# Conditional probability

Conditional probability is the probability of some event A, given the occurrence of some other event B. Conditional probability is written P(A|B), and is read "the probability of A, given B".

Joint probability is the probability of two events in conjunction. That is, it is the probability of both events together. The joint probability of A and B is written $P(A \cap B)$ or $P(A, B).$

Marginal probability is then the unconditional probability P(A) of the event A; that is, the probability of A, regardless of whether event B did or did not occur. If B can be thought of as the event of a random variable X having a given outcome, the marginal probability of A can be obtained by summing (or integrating, more generally) the joint probabilities over all outcomes for X. For example, if there are two possible outcomes for X with corresponding events B and B', this means that $P(A) = P(A \cap B) + P(A \cap B^')$. This is called marginalization.

In these definitions, note that there need not be a causal or temporal relation between A and B. A may precede B or vice versa or they may happen at the same time. A may cause B or vice versa or they may have no causal relation at all. Notice, however, that causal and temporal relations are informal notions, not belonging to the probabilistic framework.
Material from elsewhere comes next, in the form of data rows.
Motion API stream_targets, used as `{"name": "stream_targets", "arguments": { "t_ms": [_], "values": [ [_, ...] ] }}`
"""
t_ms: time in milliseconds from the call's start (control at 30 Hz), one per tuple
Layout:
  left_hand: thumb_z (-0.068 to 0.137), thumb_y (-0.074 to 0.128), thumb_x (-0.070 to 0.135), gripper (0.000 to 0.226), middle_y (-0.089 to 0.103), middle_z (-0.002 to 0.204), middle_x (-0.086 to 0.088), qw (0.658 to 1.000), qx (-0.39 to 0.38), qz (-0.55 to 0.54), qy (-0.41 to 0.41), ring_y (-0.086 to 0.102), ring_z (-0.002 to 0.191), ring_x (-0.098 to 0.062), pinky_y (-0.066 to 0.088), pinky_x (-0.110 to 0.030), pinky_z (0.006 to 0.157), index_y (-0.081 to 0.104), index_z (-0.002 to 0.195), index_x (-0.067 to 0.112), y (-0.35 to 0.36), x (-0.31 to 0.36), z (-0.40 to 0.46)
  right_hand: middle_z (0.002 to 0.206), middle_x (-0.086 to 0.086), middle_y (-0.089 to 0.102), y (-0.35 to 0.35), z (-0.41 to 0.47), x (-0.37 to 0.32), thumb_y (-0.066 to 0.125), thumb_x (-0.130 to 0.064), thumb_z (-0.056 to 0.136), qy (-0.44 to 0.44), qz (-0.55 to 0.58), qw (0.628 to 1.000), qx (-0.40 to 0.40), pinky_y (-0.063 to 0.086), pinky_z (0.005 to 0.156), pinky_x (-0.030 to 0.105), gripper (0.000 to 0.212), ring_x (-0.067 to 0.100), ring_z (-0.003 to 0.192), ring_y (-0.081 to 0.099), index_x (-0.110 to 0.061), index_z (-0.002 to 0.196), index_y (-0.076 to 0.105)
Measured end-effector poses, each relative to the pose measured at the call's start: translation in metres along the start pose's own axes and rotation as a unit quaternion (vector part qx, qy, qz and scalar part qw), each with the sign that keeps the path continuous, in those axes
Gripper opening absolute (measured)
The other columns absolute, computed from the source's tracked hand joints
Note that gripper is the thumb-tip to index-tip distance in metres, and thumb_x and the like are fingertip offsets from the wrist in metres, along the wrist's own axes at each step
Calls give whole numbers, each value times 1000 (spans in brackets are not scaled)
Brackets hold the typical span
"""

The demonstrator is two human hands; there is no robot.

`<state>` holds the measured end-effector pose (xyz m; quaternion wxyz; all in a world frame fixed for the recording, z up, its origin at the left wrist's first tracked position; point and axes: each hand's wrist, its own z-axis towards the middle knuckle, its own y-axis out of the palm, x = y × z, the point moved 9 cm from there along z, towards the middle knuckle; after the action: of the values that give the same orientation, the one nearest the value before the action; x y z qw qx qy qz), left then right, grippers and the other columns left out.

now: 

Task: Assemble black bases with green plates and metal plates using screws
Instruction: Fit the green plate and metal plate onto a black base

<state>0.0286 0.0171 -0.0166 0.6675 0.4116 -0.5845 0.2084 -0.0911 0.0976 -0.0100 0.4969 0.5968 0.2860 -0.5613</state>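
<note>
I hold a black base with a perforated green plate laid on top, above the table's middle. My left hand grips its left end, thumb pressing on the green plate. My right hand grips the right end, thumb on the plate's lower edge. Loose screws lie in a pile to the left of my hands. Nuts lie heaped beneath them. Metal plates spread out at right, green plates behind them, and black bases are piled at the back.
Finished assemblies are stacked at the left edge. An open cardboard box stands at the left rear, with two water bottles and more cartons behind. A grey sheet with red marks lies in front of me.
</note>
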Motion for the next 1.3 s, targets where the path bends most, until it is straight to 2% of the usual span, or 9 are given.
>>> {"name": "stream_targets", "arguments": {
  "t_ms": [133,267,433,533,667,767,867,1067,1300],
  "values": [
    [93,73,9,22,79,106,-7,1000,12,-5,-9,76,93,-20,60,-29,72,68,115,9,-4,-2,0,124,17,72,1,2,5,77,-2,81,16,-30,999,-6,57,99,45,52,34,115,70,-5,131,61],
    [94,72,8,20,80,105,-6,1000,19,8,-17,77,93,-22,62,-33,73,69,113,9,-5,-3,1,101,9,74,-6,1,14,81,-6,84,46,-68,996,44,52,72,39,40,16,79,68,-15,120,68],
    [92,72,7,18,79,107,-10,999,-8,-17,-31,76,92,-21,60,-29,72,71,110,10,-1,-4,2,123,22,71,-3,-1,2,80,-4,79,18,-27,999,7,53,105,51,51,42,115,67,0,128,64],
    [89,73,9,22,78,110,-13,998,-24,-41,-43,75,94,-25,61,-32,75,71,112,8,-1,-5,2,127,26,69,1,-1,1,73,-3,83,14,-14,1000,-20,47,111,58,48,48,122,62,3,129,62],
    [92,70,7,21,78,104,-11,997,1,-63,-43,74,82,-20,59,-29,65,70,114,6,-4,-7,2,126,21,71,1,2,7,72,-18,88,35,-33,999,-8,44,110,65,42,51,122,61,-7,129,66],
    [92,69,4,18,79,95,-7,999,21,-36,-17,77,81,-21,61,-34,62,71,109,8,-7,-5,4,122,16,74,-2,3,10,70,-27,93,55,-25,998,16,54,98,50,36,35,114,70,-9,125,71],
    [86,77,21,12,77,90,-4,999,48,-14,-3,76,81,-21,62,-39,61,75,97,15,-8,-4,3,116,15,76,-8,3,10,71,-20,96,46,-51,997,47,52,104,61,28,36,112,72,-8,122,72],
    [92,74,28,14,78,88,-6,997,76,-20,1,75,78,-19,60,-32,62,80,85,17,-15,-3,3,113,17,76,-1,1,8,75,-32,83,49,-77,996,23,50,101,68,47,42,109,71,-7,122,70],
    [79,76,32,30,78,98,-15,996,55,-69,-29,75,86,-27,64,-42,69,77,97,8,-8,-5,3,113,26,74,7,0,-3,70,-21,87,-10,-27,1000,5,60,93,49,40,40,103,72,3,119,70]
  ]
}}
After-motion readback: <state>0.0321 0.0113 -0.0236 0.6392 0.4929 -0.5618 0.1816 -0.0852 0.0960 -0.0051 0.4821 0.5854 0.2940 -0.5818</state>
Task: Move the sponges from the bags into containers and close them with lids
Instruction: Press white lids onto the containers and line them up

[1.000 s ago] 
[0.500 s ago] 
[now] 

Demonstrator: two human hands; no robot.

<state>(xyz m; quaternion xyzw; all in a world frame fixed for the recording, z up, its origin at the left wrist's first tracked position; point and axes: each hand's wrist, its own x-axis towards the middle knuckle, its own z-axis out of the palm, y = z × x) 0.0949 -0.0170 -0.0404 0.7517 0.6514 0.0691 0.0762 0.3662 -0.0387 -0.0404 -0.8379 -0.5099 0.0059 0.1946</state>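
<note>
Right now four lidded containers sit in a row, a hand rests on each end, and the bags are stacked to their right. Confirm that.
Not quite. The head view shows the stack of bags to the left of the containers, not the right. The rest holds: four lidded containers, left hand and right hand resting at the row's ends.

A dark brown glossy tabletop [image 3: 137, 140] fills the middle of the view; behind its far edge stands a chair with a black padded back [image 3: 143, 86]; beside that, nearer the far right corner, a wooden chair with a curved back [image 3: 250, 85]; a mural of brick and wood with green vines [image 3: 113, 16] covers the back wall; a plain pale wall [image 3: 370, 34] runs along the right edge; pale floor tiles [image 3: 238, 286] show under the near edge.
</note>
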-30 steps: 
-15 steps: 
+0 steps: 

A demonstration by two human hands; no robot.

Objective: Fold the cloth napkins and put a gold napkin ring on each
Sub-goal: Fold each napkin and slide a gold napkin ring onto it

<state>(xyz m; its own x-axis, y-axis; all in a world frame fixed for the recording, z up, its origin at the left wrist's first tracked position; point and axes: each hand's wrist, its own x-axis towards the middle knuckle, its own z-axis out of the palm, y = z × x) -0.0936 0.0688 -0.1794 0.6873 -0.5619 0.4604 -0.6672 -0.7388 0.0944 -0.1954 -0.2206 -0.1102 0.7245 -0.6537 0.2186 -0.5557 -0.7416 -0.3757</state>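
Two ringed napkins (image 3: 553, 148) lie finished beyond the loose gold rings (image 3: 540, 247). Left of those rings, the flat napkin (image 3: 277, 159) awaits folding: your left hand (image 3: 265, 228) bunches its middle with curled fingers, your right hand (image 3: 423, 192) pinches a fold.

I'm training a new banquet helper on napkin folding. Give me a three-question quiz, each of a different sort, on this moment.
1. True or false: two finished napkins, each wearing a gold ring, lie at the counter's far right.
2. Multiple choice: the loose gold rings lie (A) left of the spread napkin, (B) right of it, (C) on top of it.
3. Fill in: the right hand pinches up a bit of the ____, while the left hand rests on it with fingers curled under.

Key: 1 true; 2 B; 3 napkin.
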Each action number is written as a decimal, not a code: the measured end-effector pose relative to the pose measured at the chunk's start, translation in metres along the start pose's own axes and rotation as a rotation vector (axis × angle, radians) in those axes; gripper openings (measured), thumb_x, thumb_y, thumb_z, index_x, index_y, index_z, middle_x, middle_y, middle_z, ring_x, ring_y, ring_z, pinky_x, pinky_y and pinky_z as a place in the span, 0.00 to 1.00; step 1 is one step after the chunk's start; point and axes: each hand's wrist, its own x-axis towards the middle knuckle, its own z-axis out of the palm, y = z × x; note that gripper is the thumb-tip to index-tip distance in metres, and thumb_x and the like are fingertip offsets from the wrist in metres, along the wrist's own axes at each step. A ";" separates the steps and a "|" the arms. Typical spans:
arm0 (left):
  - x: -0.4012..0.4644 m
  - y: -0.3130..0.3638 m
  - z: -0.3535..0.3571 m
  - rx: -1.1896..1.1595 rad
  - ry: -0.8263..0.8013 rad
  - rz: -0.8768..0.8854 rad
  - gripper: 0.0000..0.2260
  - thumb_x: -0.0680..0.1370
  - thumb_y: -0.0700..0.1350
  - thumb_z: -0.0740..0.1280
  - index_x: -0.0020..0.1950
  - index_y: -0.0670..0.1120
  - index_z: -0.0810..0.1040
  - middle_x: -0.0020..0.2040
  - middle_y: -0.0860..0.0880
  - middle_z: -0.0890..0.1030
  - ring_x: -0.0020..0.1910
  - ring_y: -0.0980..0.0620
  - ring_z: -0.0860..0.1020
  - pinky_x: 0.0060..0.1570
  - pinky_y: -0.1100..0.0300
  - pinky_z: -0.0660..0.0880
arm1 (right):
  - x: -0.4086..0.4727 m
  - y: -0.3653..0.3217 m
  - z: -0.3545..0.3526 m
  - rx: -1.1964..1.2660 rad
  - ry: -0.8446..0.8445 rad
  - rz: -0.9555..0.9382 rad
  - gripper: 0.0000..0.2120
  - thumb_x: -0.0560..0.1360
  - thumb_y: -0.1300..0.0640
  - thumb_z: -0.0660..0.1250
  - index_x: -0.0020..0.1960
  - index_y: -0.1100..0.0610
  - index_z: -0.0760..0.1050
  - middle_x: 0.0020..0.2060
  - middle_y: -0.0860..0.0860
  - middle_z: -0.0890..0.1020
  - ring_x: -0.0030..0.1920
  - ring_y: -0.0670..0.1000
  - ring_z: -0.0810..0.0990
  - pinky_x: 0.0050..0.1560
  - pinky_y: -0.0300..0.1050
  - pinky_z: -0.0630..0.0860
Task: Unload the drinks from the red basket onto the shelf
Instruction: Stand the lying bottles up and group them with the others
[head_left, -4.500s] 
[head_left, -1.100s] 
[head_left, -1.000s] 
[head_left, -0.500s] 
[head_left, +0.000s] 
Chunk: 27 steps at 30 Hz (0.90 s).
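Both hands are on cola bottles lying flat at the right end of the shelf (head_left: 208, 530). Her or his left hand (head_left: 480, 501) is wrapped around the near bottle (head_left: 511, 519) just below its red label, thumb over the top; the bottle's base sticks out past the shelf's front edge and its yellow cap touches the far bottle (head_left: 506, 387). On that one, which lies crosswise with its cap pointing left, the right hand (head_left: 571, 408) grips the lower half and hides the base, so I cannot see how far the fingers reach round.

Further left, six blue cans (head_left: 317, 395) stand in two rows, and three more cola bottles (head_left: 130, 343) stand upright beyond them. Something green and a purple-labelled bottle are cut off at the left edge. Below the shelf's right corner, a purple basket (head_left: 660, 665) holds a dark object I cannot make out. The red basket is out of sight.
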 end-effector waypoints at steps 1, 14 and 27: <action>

They may apply in some examples, depending on the interpretation given to events.

Conditioning of probabilities, i.e. updating them to take account of (possibly new) information, may be achieved through Bayes' theorem. In such conditioning, the probability of A given only initial information I, P(A|I), is known as the prior probability. The updated conditional probability of A, given I and the outcome of the event B, is known as the posterior probability, P(A|B,I).

## Introduction

Consider the simple scenario of rolling two fair six-sided dice, labelled die 1 and die 2. Define the following three events:

A: Dice 1 lands on 3.
B: Dice 2 lands on 1.
C: The dice sum to 8.

The prior probability of each event describes how likely the outcome is before the dice are rolled, without any knowledge of the roll's outcome. For example, die 1 is equally likely to fall on each of its 6 sides, so P(A) = 1/6. Similarly P(B) = 1/6. Likewise, of the 6 × 6 = 36 possible ways that a pair of dice can land, just 5 result in a sum of 8 (namely 2 and 6, 3 and 5, 4 and 4, 5 and 3, and 6 and 2), so P(C) = 5/36.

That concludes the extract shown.